Ce dernier point surprend souvent. Le mains libres est légal, mais il n’est pas sans danger. La loi tolère le dispositif pour éviter l’obstacle physique du téléphone en main, mais elle ne peut pas légiférer sur la distraction cognitive. Une conversation téléphonique professionnelle intense, même avec les deux mains sur le volant, mobilise des ressources mentales qui manquent à la conduite.

La distraction par les réseaux sociaux et les messageries instantanées a ajouté une dimension supplémentaire au problème. La notification qui clignote, le message vocal qui attend, la story qui vient d’être publiée : ces micro-sollicitations jouent sur les mécanismes de récompense du cerveau, créant une impulsion difficile à ignorer même en conduisant. Les applications les plus populaires sont précisément conçues pour maximiser l’engagement de l’utilisateur, ce qui les rend d’autant plus intrusives au volant.

Sanctions, responsabilités et angles morts du débat

Sur le plan légal, l’utilisation d’un téléphone tenu en main au volant est sanctionnée par un retrait de trois points et une amende de 135 euros. En cas d’accident corporel, cette infraction peut constituer une circonstance aggravante entraînant des poursuites pénales pour mise en danger de la vie d’autrui, blessures involontaires ou homicide involontaire selon la gravité des conséquences.

Les entreprises sont de plus en plus exposées à une responsabilité propre lorsque leurs employés sont impliqués dans un accident au téléphone pendant les heures de travail. Si un commercial percute un piéton en répondant à un appel professionnel, l’employeur peut être mis en cause. Cette dimension est encore peu connue du grand public mais constitue un enjeu juridique croissant.

La question de la preuve est souvent soulevée dans les dossiers d’accident impliquant un téléphone au volant. Les opérateurs téléphoniques peuvent être requis par les autorités judiciaires de fournir les relevés d’appels et de connexion au moment de l’accident. Ces données permettent d’établir avec précision si un conducteur était en communication ou connecté à une application au moment du choc. Pour les victimes de tels accidents, un avocat en accident de la route à Annecy peut engager ces démarches probatoires et s’assurer que la faute du conducteur distrait est pleinement reconnue et indemnisée.

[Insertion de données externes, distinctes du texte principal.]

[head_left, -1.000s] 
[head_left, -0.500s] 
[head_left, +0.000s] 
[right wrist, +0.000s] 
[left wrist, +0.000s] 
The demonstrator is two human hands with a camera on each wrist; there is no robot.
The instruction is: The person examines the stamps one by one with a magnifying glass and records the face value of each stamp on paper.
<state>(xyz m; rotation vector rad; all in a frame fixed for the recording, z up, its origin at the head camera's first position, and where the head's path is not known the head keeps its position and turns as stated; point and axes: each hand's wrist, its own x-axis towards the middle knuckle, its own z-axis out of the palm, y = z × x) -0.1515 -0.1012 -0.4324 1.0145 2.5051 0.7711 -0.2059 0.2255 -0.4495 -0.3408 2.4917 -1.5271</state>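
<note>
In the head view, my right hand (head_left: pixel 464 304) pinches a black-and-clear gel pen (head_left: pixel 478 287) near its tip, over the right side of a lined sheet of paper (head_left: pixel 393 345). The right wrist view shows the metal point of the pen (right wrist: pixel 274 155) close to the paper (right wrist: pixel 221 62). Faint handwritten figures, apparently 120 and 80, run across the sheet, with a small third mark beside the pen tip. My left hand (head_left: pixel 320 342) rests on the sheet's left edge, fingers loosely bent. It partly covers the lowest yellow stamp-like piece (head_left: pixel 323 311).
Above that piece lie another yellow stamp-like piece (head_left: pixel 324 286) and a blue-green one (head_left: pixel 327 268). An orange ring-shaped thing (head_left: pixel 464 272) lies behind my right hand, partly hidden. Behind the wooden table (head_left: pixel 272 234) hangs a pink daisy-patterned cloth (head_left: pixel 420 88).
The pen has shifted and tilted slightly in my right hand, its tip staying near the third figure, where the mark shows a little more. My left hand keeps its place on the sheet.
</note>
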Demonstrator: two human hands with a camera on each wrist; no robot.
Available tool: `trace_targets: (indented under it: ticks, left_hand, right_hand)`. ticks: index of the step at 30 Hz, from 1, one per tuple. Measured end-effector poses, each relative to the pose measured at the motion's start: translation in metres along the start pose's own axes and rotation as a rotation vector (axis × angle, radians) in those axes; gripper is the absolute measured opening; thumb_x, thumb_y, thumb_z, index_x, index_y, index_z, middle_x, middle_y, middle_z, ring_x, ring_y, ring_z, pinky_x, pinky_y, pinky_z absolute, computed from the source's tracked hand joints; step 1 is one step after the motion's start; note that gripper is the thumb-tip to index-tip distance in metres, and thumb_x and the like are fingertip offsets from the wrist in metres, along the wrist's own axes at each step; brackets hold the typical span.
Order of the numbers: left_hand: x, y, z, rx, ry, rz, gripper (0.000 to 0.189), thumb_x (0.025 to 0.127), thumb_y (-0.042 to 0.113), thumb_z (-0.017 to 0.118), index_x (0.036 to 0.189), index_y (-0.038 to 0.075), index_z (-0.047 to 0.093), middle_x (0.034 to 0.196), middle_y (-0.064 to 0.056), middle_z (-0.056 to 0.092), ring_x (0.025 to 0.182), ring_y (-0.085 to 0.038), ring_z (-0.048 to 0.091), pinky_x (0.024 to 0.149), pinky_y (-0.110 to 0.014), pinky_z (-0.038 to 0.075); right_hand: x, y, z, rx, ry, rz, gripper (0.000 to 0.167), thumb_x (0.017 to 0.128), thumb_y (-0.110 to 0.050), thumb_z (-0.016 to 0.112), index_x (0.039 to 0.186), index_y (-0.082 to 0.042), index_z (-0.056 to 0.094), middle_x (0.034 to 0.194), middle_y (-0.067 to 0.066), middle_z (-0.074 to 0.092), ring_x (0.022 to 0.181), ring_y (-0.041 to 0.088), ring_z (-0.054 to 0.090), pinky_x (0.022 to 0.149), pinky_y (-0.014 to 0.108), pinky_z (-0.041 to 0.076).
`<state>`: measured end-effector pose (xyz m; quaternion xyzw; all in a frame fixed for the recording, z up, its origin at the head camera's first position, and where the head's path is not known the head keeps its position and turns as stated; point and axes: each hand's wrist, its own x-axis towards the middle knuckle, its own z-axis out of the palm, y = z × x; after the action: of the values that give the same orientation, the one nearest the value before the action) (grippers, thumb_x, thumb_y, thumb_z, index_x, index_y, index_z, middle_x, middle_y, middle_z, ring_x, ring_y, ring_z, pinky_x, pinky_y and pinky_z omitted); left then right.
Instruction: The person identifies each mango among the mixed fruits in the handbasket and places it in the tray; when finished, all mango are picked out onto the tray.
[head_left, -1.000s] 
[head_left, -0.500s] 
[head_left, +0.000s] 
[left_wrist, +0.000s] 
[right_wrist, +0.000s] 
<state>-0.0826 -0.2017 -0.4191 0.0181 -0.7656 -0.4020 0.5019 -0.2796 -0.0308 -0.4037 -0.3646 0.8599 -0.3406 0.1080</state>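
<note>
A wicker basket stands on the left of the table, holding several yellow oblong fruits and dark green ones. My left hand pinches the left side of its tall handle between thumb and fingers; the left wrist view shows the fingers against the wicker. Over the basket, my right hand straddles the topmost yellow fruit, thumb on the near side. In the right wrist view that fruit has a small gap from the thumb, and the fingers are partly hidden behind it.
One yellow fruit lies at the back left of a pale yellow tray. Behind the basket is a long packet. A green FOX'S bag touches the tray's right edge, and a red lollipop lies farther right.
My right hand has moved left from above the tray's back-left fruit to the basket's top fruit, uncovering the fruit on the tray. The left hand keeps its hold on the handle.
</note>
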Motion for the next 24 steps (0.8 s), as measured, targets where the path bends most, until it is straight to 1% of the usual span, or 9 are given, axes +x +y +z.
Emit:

Les solutions technologiques existent et se multiplient. Les modes conduite sur smartphones désactivent les notifications et les appels entrants automatiquement au-delà d’une certaine vitesse. Certains constructeurs intègrent des systèmes similaires directement dans leurs véhicules. Ces outils sont efficaces mais leur adoption reste insuffisante, souvent perçus comme une contrainte plutôt qu’une protection.

Poser le téléphone, c’est un choix

Le téléphone au volant n’est pas une fatalité technologique. C’est un comportement qui résulte d’un choix, souvent inconscient, de prioriser l’immédiateté de la communication sur la sécurité de tous. Aucun message ne justifie un accident. Aucun appel ne vaut une vie. Mettre son téléphone en mode avion avant de démarrer reste l’un des gestes les plus simples et les plus efficaces pour réduire le risque routier au quotidien.